Наконец-то – впервые в истории – власть принадлежала пролетариату, правительству, составленному из таких же, как он сам, рабочих. Армия распускается. Рабочие возвращаются домой. Предприниматели изгоняются из фабрик и заводов. Место их занимают рабочие советы (т.-е. фабрично-заводские комитеты).

Каждое утро Джимми стремглав летел к киоску, покупал газету и тут же жадно проглатывал ее, забыв о завтраке.

Первым делом русских большевиков было издание воззвания к германскому пролетариату. Массами ввозились листовки в Германию контрабандой, сбрасывались с аэропланов, и, читая, как германские генералы протестовали против этого приема перед русским правительством, он весело и громко расхохотался.

А потом пришло известие о стачках в Германии, о солдатских бунтах – не конец ли настал для германского империализма? Однако, буржуазия и военщина подавили «беспорядки» и германские войска вторглись в Россию. Германские социалисты (их было в армии не мало) получили приказ стрелять в – красное знамя! Как они ответят? Протестом или подчинением? Джимми весь насторожился! И что же? Послушные команде офицеров, солдаты-социал-демократы стреляли в красное знамя пролетариата так же тупо-усердно, как раньше в трехцветное знамя царя. Лифляндия и Украйна ограблены! Финский пролетариат задушен! Войска кайзера в двух шагах от Петрограда. Правительство большевиков вынуждено переехать в Москву. А газеты германских социал-демократов (почти без исключения) приветствуют все эти позорные события с восторгом. Словно кто-то ударил Джимми кулаком в лицо. В довершение всего – брест-литовский мир! Разве не ясно, какого сорта мир будет продиктован кайзером? С ним надо покончить. Это долг всякого пролетария. Многие американские социалисты, даже немцы по происхождению, стали в ряды армии. Долго крепился Джимми – он все оставался антимилитаристом – и наконец нашел выход из запутанного, затруднительного положения. Он пойдет на войну не как солдат, а как рабочий. На французский фронт требовались обученные рабочие, и он предложил свои услуги, как специалист по ремонту автомобилей. На него одели мундир из хаки, и с первой партией он на пароходе отправился во Францию. Не мало пришлось ему слышать от матросов об объявленной Германией подводной войне, от которой гибли подчас и непричастные к войне пассажиры – женщины и дети – и эти рассказы тоже не могли его расположить к немцам, которые все более представлялись ему в образе «гуннов». Не успели они доехать до берега Франции, как Джимми на опыте познакомился с прелестями подводной войны.

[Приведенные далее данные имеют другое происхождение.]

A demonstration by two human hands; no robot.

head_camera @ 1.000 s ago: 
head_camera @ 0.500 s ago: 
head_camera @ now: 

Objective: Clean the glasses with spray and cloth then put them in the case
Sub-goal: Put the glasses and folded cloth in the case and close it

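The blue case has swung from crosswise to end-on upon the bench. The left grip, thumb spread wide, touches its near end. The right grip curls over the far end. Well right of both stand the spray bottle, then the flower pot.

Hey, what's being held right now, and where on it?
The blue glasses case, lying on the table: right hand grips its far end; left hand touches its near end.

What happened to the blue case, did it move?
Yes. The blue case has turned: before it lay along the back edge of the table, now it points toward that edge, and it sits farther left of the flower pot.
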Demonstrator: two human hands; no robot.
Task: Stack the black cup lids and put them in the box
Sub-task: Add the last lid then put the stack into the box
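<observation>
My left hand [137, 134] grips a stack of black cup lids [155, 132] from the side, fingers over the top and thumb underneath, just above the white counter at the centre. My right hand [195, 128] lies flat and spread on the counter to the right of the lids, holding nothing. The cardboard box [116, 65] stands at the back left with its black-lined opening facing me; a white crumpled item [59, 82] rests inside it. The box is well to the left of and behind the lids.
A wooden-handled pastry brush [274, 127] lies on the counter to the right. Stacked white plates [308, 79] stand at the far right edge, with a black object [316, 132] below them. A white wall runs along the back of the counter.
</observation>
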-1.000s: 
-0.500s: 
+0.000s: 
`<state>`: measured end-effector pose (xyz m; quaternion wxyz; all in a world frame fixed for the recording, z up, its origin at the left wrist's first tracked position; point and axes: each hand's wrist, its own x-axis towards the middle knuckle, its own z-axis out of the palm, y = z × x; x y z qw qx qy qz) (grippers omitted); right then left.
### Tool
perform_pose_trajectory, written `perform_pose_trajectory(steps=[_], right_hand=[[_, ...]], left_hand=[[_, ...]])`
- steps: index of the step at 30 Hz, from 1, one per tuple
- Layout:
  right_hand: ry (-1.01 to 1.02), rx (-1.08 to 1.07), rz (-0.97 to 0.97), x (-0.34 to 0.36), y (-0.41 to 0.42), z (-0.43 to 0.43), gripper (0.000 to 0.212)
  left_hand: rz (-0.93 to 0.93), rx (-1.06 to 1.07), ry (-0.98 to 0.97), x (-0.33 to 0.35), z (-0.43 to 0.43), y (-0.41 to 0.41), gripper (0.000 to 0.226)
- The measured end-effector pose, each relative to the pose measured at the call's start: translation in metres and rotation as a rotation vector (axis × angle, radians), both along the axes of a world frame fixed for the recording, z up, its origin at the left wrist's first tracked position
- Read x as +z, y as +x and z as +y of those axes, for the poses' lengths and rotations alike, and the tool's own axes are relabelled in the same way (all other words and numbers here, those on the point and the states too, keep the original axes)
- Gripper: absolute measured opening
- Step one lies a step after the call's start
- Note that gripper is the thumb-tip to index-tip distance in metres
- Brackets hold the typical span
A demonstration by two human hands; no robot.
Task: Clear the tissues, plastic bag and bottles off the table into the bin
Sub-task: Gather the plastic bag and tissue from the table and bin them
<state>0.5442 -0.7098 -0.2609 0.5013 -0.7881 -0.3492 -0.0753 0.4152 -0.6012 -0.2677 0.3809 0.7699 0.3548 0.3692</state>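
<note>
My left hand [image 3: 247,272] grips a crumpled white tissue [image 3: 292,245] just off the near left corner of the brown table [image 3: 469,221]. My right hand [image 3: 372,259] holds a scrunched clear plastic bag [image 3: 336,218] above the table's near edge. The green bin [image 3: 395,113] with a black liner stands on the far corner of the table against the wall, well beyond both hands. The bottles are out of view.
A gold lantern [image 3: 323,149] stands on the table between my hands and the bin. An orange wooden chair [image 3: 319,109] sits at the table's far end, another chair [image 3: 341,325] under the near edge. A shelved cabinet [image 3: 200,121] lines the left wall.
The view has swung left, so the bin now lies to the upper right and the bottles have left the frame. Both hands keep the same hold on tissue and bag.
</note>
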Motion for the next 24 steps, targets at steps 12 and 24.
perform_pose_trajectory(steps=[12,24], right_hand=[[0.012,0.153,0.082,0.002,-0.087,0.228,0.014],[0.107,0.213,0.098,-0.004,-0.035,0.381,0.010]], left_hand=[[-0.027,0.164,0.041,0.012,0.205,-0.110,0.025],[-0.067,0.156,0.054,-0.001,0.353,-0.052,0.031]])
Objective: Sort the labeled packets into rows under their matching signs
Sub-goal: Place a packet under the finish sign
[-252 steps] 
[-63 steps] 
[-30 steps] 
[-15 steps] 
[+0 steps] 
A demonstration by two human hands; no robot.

Мина пустила ко дну пароход, сопровождавшая его миноноска подобрала Джимми и отвезла в Лондон, в госпиталь.

Здесь однажды он видел короля.

– Вы солдат? – спросил его король, подходя к его койке в сопровождении сестры милосердия.

– Нет, механик – рабочий.

– Нынешняя война – война машин, – любезно заметил король.

– Я социалист, – вдруг неожиданно объявил Джимми.

– Разве?

– Ручаюсь.

– Но я вижу, вы не принадлежите к тем социалистам, которые восстают против собственной страны!

– Я долго к ним принадлежал, потом изменил свой взгляд. Но я все-таки социалист. На этот счет можете быть уверены, господин король.

Король переглянулся с сестрой, а Джимми почувствовал себя вдруг пропагандистом.

– После войны все пойдет иначе, – продолжал он, – т.-е. для пролетариата.

– Для всех, – поправил его король.

– Рабочий получит то, что он сработал. У нас дома рабочий работает часов двенадцать под-ряд и не в состоянии скопить хотя бы столько, сколько нужно на похороны. А в Англии говорят еще хуже.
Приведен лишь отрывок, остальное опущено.